Directories and files not ending in ",v" are skipped. (But see the
description of the -P option for how to change this behavior.)
Files from either Unix CVS or CVS-NT are handled. If a collection
of files has commitid fields, changesets will be constructed reliably using
those.
In the default mode, which generates a git-style fast-export
stream to standard output:
•The prefix given using the -s option or, if the
option is omitted, the longest common prefix of the paths is discarded from
each path.
•Files in CVS Attic and RCS directories are
treated as though the "Attic/" or "RCS/" portion of the
path were absent. This usually restores the history of files that were
deleted.
•Permissions on all fileops related to a
particular file will be controlled by the permissions on the corresponding
master. If the executable bit on the master is on, all its fileops will have
100755 permissions; otherwise 100644.
•A set of file operations is coalesced into a
changeset if either (a) they all share the same commitid, or (b) all have no
commitid but identical change comments, authors, and modification dates within
the window defined by the time-fuzz parameter. Unlike some other exporters, no
attempt is made to derive changesets from shared tags.

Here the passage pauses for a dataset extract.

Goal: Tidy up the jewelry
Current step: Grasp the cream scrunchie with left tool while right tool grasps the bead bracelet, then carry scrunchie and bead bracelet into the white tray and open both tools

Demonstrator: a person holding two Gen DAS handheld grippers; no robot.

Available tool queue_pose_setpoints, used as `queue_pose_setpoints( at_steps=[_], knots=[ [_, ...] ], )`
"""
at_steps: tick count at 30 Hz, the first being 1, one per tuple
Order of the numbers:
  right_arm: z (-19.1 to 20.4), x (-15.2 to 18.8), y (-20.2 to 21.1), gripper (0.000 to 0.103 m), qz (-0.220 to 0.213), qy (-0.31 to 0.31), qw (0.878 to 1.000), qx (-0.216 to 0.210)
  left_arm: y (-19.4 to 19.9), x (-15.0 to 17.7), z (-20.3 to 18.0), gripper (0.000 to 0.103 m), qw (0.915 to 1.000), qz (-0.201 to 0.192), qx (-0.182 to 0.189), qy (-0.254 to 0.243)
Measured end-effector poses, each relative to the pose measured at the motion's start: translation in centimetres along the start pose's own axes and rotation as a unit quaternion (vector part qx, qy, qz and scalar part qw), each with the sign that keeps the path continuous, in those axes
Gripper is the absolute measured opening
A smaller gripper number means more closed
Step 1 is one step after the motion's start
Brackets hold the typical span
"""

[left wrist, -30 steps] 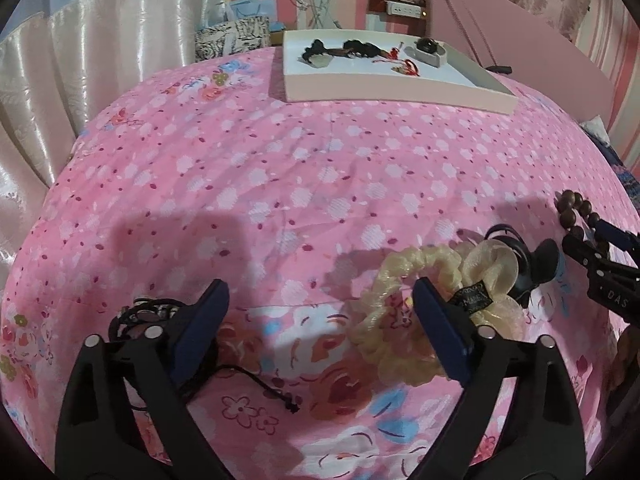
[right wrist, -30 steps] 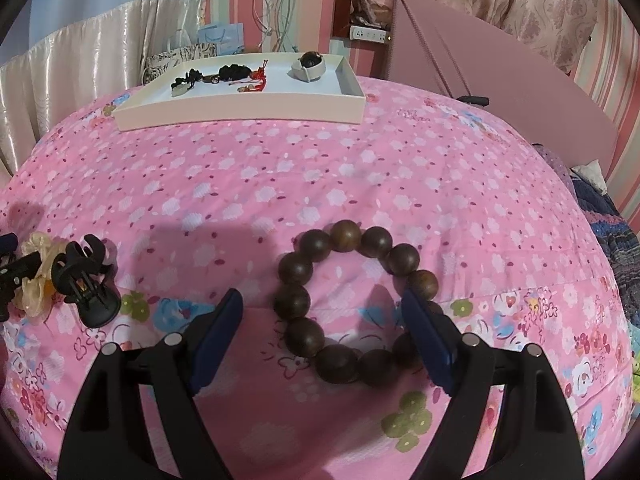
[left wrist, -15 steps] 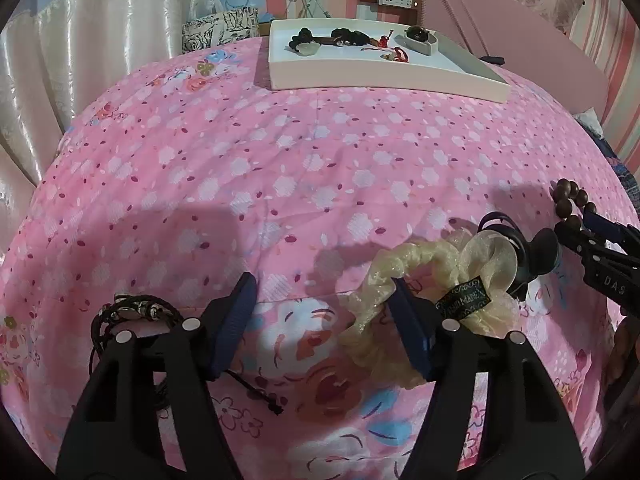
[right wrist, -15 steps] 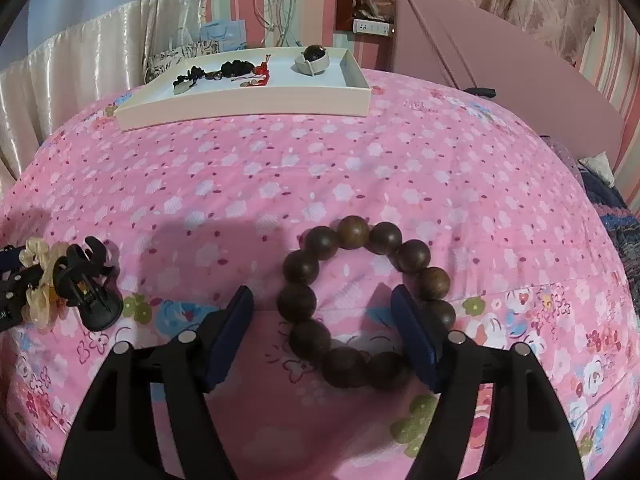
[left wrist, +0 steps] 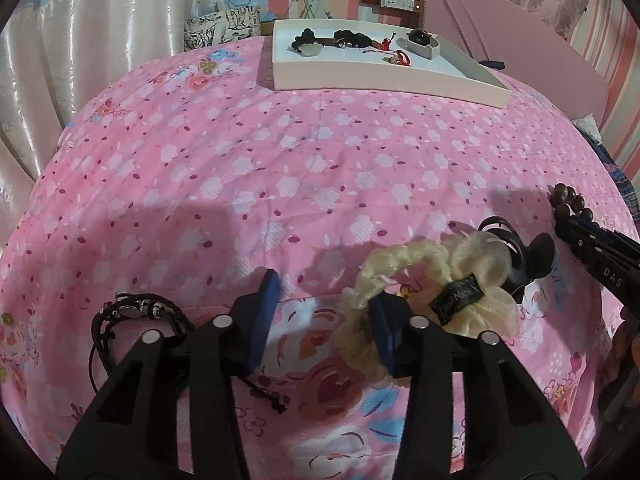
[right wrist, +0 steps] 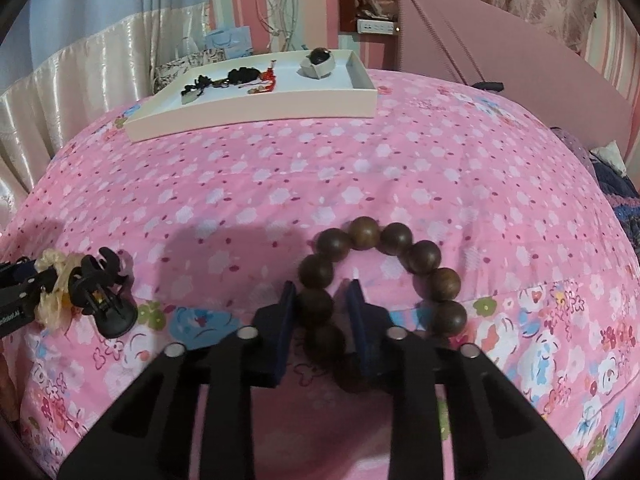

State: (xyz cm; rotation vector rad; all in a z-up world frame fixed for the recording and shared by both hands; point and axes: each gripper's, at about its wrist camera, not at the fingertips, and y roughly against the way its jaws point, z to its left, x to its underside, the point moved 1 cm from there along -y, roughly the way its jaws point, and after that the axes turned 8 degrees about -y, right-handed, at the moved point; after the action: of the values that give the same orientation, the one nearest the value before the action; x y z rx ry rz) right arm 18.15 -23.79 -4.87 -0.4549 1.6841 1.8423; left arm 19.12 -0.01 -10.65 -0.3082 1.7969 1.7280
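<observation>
On the bed (left wrist: 280, 168), spread with a pink flowered cover, the left hand-held gripper (left wrist: 324, 320) points down at the fabric. Its jaws have just been closing, yet a clear gap remains between the blue pads; only bare cover lies in that gap. Just left of its left finger lies a black braided bracelet (left wrist: 136, 312), with a thin cord trailing under the finger. Its right finger (left wrist: 386, 332) sits inside the loop of a cream scrunchie (left wrist: 440, 280), touching the near part of that loop; the pads press on nothing. Right of the scrunchie, touching it, stands a black claw clip (left wrist: 528, 256). Far ahead of this gripper, at the back of the bed, sits a white tray (left wrist: 360, 76) with dark pieces, a red-corded piece and a small white box inside it.

The right hand-held gripper (right wrist: 320, 320) also points down at the cover, and its jaws have just been closing too. They stand narrow, with the left side of a brown wooden bead bracelet (right wrist: 424, 256) between the pads; a bead (right wrist: 314, 306) fills the gap. Whether the pads already press on it, I cannot tell. The rest of the bracelet curves ahead and to the right of the fingers, flat on the cover. In the right wrist view the claw clip (right wrist: 100, 296) stands well to the left, and the tray (right wrist: 248, 114) lies far ahead, slightly left.
</observation>
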Motion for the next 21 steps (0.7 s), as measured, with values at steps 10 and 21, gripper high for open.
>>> queue_pose_setpoints(
  at_steps=[10, 21],
  knots=[
    [-0.21, -0.04, 0.01, 0.023, -0.001, 0.0, 1.0, -0.007, 0.02, -0.07, 0.02, 0.02, 0.9999, -0.002, 0.012, 0.0],
    [-0.39, -0.08, 0.14, 0.019, -0.004, -0.004, 1.0, -0.011, 0.19, -0.02, 0.29, 0.008, 0.9999, -0.004, 0.009, 0.007]
  ],
)
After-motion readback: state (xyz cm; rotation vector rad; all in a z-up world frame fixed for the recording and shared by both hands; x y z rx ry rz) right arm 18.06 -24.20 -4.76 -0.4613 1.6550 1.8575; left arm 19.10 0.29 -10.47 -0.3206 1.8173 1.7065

•Commits are issued in time order unless the
cvs-fast-export detects that some parent is younger than its child (this is
unlikely but possible in cases of severe clock skew). In that case you will
see a warning on standard error and the emission order is guaranteed
topologically correct, but otherwise not specified (and is subject to change
in future versions of this program).
•CVS tags become git lightweight tags when they
can be unambiguously associated with a changeset. If the same tag is attached
to file deltas that resolve to multiple changesets, it is reported as if
attached to the last of them.
•The HEAD branch is renamed to
master.
•Other tag and branch names are sanitized to be
legal for git; the characters ~^\*? are removed.

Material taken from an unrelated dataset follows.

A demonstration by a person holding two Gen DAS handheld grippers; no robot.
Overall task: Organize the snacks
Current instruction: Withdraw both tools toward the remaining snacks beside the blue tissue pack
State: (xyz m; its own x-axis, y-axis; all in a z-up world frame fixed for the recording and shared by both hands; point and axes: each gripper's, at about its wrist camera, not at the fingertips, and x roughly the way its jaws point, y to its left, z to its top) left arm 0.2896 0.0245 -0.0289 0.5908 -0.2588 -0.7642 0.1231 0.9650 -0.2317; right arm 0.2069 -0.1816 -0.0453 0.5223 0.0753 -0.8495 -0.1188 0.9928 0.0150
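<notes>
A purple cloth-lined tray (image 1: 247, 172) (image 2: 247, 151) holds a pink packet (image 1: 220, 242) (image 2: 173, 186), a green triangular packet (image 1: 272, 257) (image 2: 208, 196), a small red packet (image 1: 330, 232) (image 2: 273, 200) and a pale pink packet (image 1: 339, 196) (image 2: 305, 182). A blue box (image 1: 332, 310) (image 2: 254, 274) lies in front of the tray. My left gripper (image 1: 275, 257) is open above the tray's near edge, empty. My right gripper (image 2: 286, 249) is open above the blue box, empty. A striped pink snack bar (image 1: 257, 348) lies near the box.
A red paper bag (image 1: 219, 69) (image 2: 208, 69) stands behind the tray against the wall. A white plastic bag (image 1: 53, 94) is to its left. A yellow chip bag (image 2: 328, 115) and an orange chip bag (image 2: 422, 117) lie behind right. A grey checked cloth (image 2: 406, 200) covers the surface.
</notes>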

•Since .cvsignore files have a syntax
upward-compatible with that of .gitignore files, they’re renamed. In
order to simulate the default ignore behavior of CVS, those defaults are
prepended to root .cvsignore blobs renamed to .gitignore, and a root
.gitignore containing the defaults is generated if no such blobs exist.
See the later section on RCS/CVS LIMITATIONS for more information
on edge cases and conversion problems.
This program does not depend on any of the CVS metadata held
outside the individual content files (e.g. under CVSROOT).
The variable TMPDIR is honored and used when generating a
temporary directory in which to store file content during processing.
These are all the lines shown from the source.